» What the exercise asks: Every line holding the string "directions" should be copied out of the listing.

____

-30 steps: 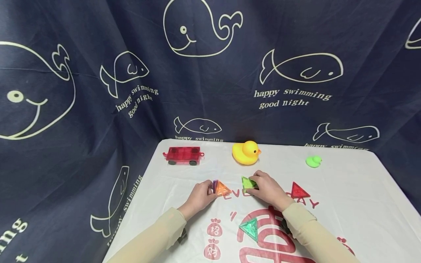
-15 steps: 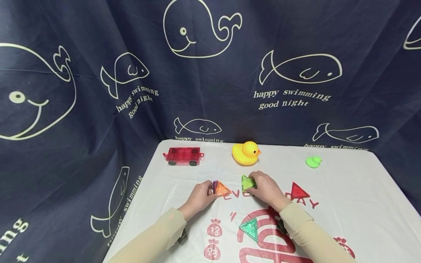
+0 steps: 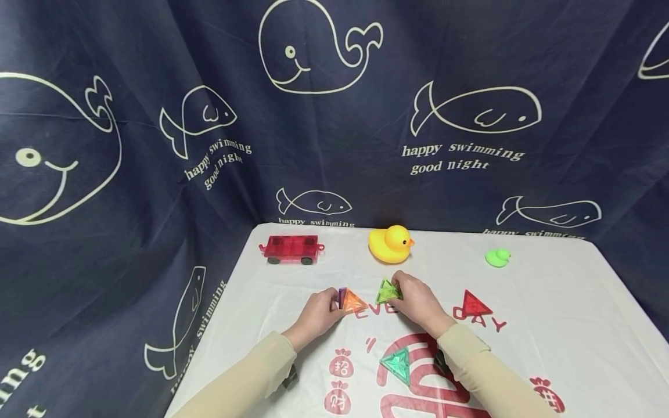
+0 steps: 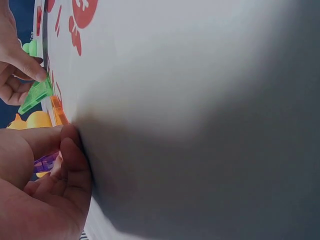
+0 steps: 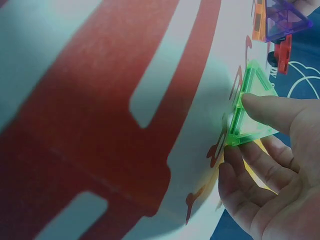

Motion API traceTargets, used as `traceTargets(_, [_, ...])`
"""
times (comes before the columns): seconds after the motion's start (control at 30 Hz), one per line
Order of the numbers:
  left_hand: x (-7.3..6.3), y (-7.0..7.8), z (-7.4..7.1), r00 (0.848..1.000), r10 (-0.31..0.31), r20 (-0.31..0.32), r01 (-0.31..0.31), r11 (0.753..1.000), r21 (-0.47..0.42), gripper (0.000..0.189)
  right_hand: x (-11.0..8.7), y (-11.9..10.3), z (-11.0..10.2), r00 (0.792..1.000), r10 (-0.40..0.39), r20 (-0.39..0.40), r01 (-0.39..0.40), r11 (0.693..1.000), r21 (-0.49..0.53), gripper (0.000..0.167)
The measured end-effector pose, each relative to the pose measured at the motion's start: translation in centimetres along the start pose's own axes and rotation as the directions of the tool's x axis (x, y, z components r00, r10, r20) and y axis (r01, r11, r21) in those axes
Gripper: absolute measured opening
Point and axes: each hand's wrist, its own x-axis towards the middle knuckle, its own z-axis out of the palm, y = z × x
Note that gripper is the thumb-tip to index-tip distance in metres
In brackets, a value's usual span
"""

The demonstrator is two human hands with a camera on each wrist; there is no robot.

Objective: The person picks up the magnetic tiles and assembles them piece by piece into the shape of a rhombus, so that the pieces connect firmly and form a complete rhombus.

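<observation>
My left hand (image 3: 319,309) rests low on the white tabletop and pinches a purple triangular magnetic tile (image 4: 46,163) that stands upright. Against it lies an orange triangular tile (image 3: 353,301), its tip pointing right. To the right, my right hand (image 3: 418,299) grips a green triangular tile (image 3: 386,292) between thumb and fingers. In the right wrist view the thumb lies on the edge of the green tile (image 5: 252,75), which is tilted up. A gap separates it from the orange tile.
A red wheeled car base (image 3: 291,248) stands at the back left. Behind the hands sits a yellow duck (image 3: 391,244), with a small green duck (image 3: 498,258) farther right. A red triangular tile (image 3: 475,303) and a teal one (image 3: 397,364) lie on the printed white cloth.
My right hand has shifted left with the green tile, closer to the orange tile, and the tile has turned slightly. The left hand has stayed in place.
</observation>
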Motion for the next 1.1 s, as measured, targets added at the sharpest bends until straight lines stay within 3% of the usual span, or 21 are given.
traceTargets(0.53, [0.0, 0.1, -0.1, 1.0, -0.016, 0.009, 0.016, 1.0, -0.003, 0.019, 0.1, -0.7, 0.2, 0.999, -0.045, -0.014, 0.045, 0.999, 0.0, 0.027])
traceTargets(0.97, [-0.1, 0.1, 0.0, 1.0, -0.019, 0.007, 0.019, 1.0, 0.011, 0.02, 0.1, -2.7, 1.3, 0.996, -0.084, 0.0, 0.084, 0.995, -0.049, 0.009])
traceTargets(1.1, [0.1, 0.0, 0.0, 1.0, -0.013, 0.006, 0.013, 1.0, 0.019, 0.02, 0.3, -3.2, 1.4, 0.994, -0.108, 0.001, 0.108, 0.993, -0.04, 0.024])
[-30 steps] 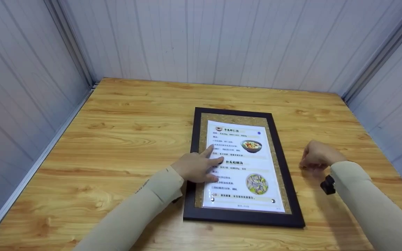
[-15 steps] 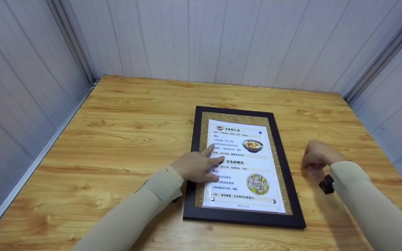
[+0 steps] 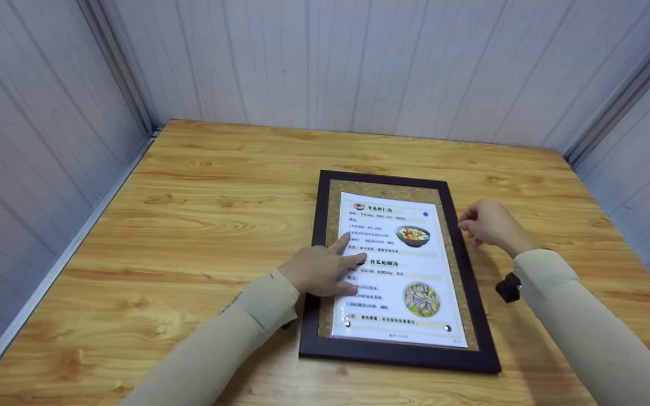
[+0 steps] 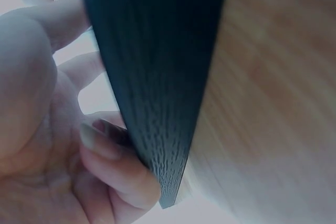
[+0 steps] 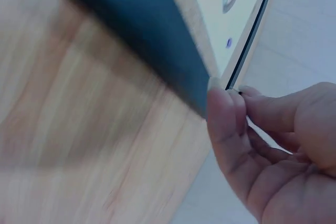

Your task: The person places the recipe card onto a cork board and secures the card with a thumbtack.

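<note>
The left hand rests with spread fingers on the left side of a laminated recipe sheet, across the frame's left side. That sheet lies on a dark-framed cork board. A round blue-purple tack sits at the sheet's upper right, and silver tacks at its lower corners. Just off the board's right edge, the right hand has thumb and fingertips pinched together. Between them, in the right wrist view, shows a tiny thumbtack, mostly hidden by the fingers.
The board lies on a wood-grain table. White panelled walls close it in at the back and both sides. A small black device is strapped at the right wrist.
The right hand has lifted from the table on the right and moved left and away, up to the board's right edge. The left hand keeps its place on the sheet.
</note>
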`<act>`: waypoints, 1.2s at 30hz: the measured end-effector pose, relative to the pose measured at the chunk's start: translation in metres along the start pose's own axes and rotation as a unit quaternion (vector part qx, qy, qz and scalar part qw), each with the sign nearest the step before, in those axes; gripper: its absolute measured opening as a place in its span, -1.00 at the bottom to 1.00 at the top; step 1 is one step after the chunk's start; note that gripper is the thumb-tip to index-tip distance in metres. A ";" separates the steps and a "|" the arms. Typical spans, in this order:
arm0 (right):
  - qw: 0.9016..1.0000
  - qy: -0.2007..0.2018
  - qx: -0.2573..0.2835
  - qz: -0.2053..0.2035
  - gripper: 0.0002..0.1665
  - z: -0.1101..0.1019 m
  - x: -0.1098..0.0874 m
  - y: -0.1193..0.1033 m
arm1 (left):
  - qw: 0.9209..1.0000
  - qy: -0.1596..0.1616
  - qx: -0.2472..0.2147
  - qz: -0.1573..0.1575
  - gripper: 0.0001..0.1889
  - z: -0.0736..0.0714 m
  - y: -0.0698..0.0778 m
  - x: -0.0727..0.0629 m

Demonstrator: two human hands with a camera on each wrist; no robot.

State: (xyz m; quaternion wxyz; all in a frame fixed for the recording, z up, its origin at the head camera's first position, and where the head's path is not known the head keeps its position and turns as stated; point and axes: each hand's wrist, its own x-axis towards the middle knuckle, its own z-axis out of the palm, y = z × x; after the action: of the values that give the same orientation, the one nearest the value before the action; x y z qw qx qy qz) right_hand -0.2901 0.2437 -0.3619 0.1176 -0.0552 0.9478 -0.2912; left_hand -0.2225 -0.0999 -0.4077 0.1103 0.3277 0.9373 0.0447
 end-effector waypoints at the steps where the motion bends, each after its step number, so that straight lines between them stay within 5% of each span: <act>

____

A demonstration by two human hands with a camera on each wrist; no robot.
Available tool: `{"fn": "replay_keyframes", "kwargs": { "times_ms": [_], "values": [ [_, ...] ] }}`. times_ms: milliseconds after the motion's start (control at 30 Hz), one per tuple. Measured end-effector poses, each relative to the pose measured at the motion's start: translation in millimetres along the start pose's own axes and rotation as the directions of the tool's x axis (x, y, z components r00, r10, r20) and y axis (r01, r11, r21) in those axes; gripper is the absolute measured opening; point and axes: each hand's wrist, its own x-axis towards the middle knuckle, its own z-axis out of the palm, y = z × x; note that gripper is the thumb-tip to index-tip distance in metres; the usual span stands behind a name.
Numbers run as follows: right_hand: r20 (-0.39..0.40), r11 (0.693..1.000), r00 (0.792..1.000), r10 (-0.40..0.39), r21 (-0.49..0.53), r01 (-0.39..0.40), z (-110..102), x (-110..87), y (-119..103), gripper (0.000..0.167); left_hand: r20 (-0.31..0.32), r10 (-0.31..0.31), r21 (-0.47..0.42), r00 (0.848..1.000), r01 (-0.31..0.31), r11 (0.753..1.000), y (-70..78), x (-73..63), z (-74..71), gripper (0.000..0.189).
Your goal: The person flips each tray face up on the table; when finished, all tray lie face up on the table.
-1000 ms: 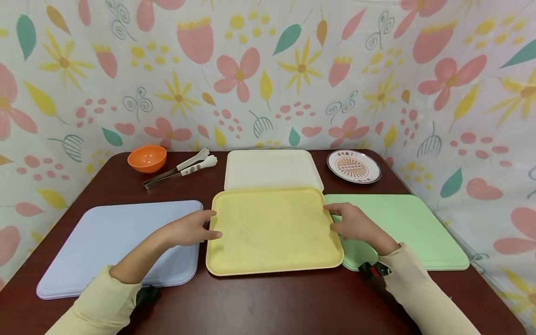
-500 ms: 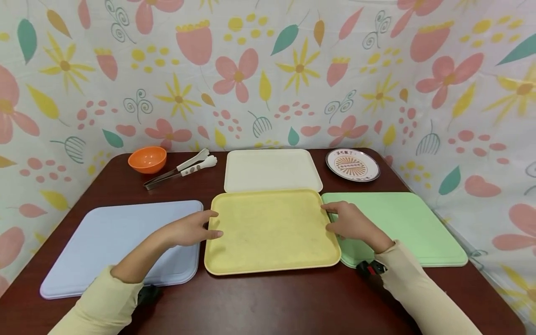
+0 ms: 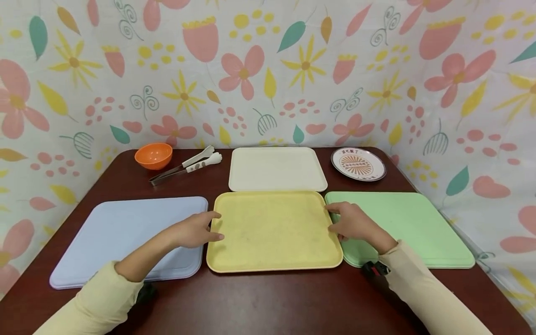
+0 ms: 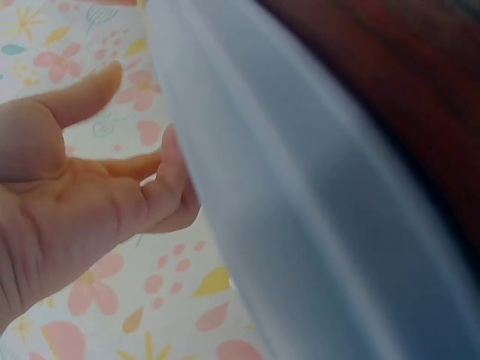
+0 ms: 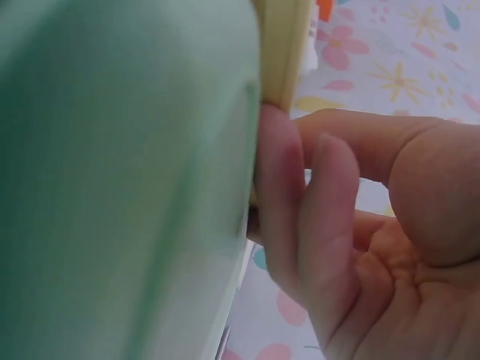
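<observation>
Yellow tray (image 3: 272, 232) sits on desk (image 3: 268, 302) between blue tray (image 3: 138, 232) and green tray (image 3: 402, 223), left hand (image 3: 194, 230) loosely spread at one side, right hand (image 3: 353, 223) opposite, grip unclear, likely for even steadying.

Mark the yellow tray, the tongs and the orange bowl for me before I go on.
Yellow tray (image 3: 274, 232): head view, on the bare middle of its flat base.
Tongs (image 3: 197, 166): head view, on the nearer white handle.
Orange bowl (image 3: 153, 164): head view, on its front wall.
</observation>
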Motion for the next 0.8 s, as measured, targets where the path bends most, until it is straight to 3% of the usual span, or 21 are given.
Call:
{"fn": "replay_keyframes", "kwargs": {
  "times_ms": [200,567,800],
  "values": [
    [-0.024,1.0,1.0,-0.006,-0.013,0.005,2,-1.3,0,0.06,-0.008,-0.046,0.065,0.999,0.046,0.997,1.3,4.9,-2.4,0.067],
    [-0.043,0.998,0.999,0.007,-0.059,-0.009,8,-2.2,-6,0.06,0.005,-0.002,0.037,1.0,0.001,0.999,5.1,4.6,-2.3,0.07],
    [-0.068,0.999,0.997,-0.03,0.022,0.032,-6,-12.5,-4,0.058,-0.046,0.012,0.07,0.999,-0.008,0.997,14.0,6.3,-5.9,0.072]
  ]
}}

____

» Exercise output:
The measured end-effector pose, each relative to the pose measured at the motion's start: translation in centimetres along the start pose's own axes and rotation as the directions of the tool's x axis (x, y, z components r00, r10, r20) and y axis (r01, r11, r21) in those axes
Available tool: `{"fn": "replay_keyframes", "kwargs": { "times_ms": [_], "values": [ [_, ...] ] }}`. times_ms: milliseconds after the motion's start (control at 30 Hz), one per tuple. Measured end-effector poses, each relative to the pose measured at the motion's start: translation in millimetres along the start pose's own axes and rotation as the directions of the tool's x axis (x, y, z components r00, r10, r20) and y axis (r01, r11, r21) in those axes; gripper is the absolute measured opening; point and axes: each hand's wrist, its own x-axis towards the middle knuckle, its own z-axis out of the palm, y = z × x; note that gripper is the thumb-tip to index-tip distance in metres; the usual span stands behind a name.

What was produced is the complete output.